What this task involves
A copy is needed of each line in the records that has the word "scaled".

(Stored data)
────────────────────
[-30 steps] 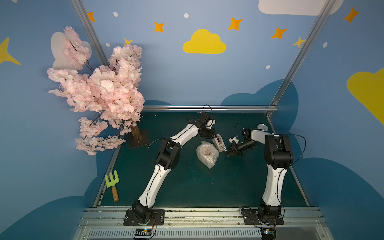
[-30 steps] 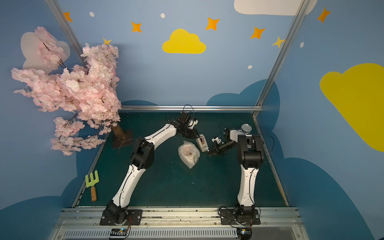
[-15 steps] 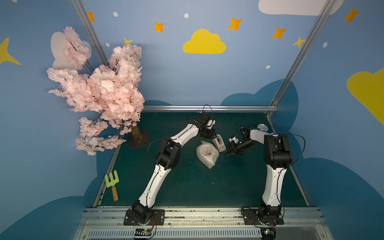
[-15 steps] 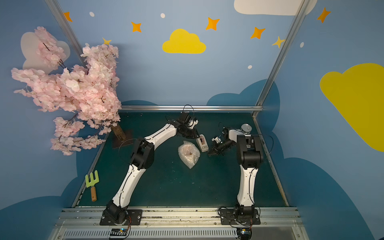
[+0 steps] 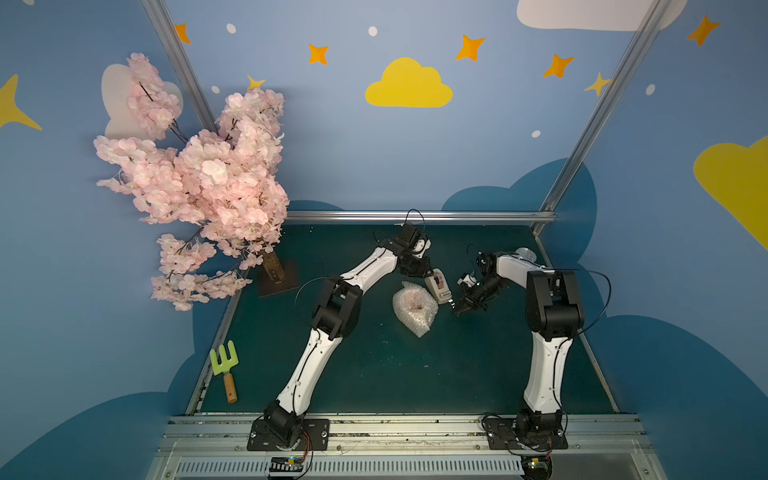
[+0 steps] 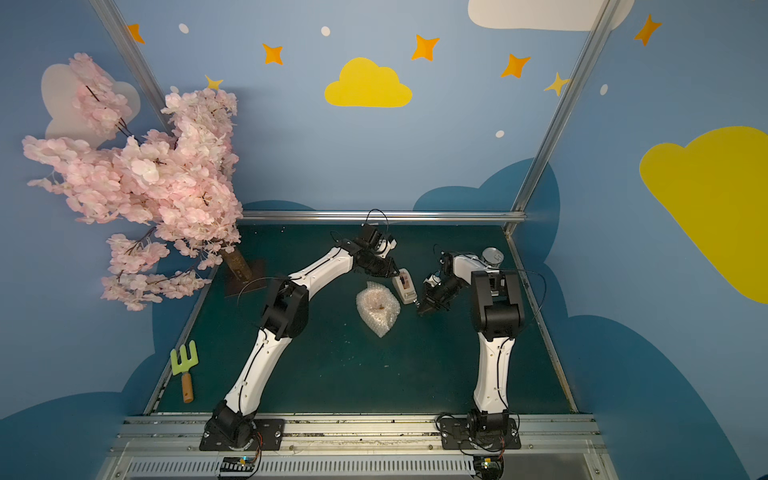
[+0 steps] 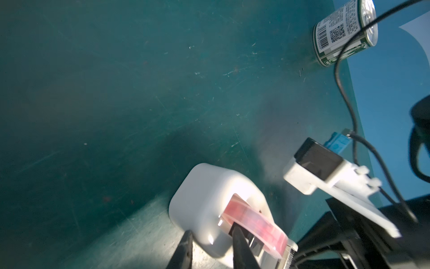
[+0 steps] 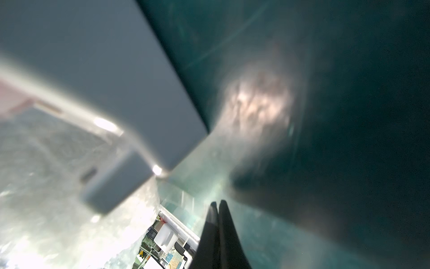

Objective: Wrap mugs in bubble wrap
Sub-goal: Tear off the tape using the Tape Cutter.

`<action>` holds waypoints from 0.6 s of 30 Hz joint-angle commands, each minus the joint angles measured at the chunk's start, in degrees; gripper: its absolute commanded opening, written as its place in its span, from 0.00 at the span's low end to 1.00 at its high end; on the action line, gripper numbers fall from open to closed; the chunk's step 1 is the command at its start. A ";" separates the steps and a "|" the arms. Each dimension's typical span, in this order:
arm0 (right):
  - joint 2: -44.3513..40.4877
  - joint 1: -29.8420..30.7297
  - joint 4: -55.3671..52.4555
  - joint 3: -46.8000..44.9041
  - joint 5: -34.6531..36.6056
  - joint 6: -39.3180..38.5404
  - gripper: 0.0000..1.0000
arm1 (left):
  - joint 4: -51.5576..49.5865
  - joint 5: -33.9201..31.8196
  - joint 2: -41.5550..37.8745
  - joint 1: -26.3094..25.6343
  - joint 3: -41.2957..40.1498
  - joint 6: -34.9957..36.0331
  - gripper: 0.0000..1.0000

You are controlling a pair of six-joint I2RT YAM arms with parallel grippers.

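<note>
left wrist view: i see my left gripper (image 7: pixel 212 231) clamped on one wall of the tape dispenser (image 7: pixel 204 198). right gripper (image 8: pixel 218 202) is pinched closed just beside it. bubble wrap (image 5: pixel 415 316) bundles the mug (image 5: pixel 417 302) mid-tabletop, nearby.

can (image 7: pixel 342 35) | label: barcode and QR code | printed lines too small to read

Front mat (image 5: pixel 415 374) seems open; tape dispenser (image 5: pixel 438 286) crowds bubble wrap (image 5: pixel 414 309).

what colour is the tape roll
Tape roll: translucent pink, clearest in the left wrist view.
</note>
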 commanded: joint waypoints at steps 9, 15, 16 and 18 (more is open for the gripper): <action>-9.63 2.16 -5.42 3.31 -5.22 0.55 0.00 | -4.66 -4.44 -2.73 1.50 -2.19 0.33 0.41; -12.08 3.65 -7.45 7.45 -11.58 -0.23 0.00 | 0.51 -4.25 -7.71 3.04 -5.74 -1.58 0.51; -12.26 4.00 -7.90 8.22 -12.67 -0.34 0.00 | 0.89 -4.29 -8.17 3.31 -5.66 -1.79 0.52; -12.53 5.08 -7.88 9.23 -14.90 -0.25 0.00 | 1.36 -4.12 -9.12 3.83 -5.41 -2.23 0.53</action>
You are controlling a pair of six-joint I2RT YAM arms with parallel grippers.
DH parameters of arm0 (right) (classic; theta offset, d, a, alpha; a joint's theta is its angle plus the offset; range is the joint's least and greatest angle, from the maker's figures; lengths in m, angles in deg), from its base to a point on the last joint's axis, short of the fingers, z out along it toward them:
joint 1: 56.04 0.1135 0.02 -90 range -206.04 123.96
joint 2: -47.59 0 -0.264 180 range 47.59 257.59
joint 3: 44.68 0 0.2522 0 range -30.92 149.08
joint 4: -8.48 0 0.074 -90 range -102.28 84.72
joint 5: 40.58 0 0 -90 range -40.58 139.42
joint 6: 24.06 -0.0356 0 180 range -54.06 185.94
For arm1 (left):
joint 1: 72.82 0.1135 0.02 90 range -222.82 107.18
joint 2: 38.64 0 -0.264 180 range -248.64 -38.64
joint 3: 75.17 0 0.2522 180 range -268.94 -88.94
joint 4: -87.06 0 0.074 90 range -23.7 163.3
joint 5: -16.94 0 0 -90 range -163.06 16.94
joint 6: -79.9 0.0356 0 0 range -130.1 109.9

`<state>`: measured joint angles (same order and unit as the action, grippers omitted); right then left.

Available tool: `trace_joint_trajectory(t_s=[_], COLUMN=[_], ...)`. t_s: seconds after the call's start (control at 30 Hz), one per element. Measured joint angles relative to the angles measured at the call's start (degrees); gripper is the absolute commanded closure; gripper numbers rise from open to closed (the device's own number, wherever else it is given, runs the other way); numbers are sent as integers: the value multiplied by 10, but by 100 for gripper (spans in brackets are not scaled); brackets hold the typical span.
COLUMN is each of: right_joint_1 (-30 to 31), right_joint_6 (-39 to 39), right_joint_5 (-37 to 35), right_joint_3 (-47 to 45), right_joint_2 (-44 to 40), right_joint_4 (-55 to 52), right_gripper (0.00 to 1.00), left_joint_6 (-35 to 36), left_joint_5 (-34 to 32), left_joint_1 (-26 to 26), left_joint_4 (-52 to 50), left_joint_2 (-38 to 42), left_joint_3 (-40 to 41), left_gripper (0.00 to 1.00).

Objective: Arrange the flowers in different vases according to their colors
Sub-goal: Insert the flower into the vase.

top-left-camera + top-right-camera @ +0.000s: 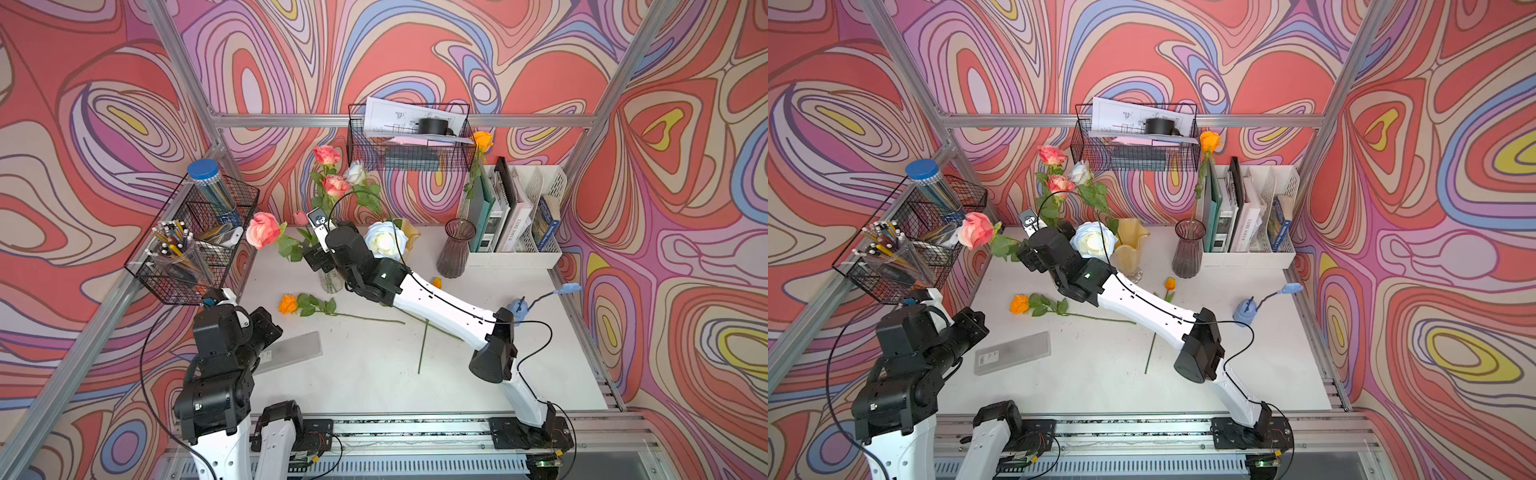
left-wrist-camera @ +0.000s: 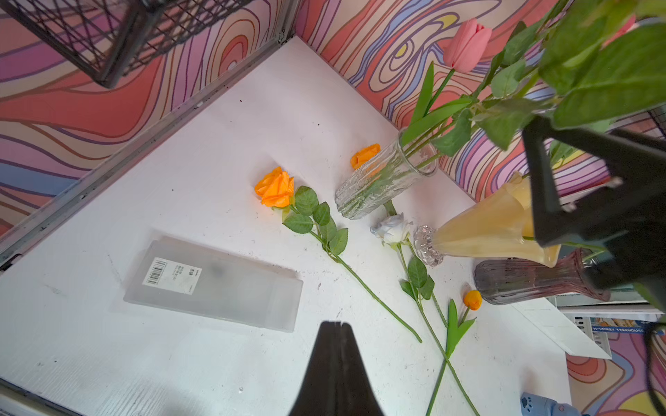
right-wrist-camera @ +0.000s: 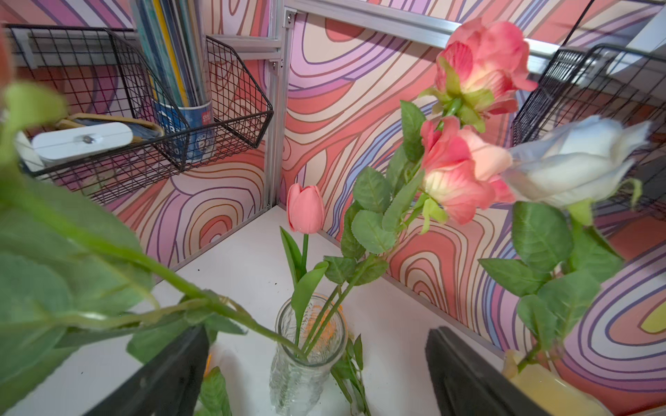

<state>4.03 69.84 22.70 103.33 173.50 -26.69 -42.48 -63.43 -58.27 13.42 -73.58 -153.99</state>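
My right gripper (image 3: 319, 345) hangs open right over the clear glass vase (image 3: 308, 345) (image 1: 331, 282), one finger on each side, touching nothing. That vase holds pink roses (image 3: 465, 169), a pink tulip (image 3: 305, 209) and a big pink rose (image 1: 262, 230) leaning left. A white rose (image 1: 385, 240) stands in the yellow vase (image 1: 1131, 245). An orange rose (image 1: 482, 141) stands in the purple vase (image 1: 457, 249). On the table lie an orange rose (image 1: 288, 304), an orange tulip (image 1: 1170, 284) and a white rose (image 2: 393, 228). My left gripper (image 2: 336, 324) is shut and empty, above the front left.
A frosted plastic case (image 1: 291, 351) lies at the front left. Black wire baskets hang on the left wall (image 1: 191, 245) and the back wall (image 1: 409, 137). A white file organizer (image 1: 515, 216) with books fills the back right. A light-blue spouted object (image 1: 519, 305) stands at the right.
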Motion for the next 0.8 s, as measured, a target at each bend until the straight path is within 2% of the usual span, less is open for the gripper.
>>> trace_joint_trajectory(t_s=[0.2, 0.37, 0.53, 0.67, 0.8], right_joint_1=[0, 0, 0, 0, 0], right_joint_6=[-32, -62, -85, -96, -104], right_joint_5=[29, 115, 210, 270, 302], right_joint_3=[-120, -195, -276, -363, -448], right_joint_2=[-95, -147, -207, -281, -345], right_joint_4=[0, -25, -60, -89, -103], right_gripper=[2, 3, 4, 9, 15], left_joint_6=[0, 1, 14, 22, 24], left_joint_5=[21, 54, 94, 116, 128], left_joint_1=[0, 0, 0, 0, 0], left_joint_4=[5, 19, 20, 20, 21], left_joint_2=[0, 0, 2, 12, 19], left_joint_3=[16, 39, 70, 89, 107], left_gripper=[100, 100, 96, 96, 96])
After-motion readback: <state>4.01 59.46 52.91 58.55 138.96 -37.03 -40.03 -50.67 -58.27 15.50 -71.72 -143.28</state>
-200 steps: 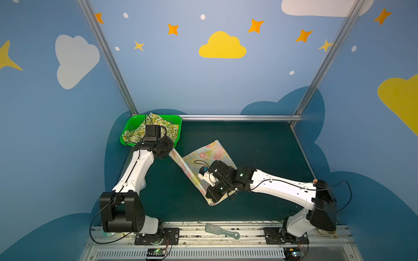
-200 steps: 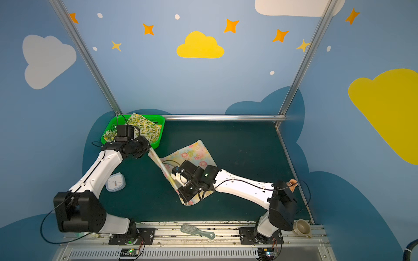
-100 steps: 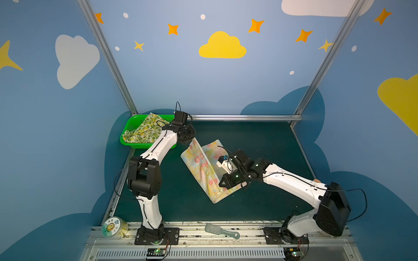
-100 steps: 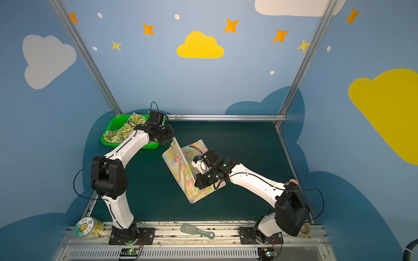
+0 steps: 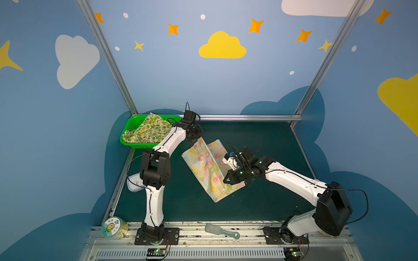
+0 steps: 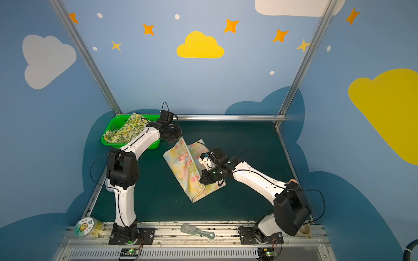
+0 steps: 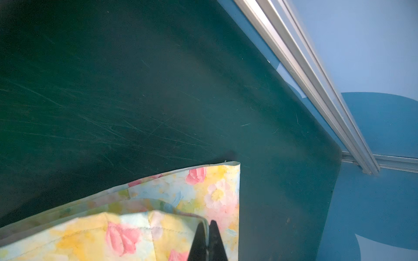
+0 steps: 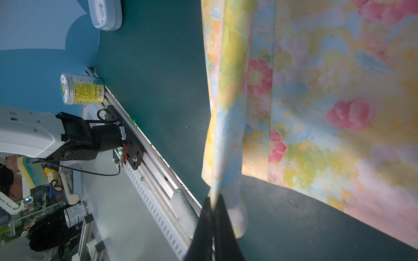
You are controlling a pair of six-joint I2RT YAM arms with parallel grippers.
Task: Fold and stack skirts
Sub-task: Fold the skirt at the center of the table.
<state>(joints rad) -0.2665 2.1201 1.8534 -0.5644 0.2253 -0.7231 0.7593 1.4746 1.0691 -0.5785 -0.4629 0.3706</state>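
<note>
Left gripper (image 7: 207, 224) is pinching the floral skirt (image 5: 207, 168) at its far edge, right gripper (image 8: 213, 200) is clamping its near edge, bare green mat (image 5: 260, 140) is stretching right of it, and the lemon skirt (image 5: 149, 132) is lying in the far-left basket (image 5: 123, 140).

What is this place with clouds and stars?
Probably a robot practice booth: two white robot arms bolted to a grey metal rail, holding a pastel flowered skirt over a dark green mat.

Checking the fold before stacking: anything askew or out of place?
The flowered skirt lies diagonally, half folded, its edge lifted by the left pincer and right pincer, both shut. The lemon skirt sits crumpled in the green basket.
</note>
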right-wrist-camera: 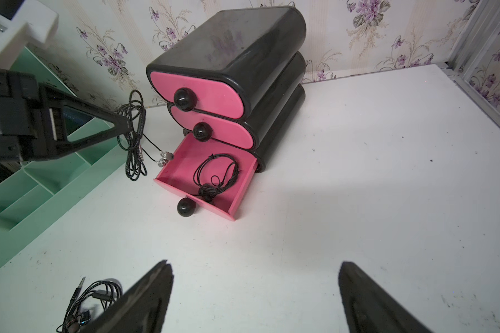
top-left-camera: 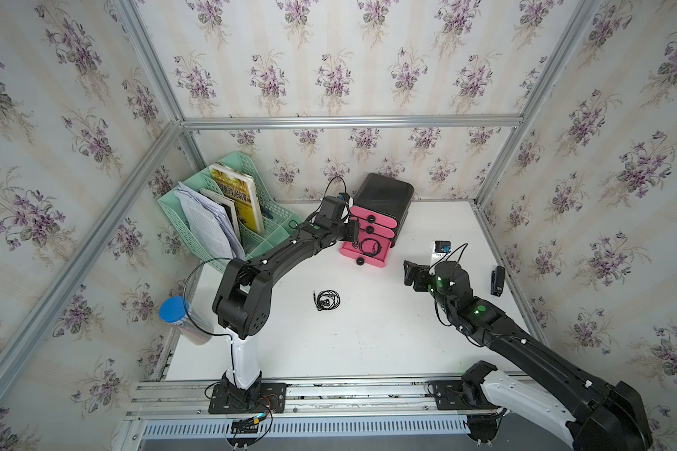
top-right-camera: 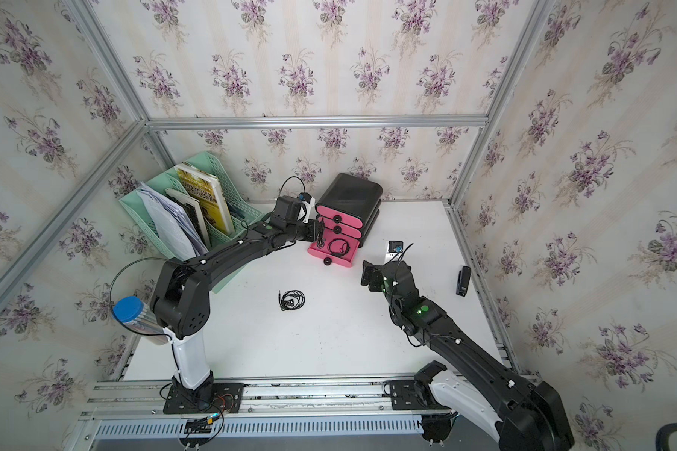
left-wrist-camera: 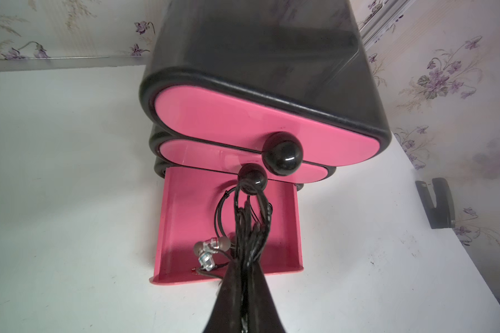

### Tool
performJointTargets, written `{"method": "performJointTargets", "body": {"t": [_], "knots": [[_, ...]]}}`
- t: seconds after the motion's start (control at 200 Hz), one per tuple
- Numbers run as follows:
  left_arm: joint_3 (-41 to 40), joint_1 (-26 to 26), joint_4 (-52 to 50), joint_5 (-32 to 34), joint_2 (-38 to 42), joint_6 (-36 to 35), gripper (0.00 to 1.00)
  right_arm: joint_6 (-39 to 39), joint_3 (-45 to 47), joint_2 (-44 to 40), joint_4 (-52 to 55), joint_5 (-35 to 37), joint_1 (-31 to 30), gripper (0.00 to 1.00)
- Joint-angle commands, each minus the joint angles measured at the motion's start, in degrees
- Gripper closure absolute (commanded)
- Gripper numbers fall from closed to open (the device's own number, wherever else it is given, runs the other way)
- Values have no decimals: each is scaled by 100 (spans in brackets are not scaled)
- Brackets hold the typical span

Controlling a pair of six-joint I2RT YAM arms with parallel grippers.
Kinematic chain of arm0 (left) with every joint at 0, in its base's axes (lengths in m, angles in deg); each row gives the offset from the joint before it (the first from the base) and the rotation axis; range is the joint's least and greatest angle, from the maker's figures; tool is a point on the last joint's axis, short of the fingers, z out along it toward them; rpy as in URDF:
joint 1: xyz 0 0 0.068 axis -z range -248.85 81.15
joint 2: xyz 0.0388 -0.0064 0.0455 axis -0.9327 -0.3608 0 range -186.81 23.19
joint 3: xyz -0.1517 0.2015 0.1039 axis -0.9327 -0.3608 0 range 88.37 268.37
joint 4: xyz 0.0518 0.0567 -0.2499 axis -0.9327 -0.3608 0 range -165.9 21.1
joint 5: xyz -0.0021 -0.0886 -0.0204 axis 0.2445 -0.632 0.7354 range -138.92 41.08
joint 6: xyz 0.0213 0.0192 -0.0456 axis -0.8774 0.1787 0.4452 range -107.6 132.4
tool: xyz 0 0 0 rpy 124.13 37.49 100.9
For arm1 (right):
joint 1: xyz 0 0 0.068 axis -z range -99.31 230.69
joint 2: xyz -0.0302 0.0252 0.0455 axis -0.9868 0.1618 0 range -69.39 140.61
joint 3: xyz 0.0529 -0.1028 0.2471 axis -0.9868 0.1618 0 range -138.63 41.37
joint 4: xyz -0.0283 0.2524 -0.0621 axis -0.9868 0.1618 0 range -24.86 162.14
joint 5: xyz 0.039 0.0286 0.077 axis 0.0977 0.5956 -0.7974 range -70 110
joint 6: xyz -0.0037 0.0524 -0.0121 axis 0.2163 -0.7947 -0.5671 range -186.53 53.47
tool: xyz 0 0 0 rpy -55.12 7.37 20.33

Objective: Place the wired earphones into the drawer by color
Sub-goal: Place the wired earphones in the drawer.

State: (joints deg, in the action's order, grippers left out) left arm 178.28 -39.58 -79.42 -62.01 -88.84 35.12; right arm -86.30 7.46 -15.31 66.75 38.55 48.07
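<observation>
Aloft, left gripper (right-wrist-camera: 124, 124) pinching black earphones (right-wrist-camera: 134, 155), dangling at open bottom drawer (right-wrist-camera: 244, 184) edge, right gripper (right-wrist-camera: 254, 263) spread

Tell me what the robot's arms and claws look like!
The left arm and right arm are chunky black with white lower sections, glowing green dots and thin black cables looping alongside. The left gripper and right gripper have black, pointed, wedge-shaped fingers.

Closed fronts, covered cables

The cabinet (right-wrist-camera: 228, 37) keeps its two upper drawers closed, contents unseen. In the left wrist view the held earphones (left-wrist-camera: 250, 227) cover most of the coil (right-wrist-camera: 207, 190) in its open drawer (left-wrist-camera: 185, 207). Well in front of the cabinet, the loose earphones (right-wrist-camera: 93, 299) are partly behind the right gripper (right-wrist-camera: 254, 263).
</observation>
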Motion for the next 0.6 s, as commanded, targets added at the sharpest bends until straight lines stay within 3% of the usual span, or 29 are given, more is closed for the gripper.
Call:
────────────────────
Solution to the problem
Available tool: `trace_joint_trajectory(t_s=[_], COLUMN=[_], ...)`. t_s: seconds after the call's start (control at 30 Hz), one per element. Measured joint angles relative to the angles measured at the call's start (degrees); gripper is the absolute commanded closure; gripper numbers rise from open to closed (the device's own number, wherever else it is given, runs the other way); numbers are sent as integers: the value multiplied by 10, but by 100 for gripper (spans in brackets are not scaled); brackets hold the typical span.
- Values have no decimals: each is scaled by 100 (spans in brackets are not scaled)

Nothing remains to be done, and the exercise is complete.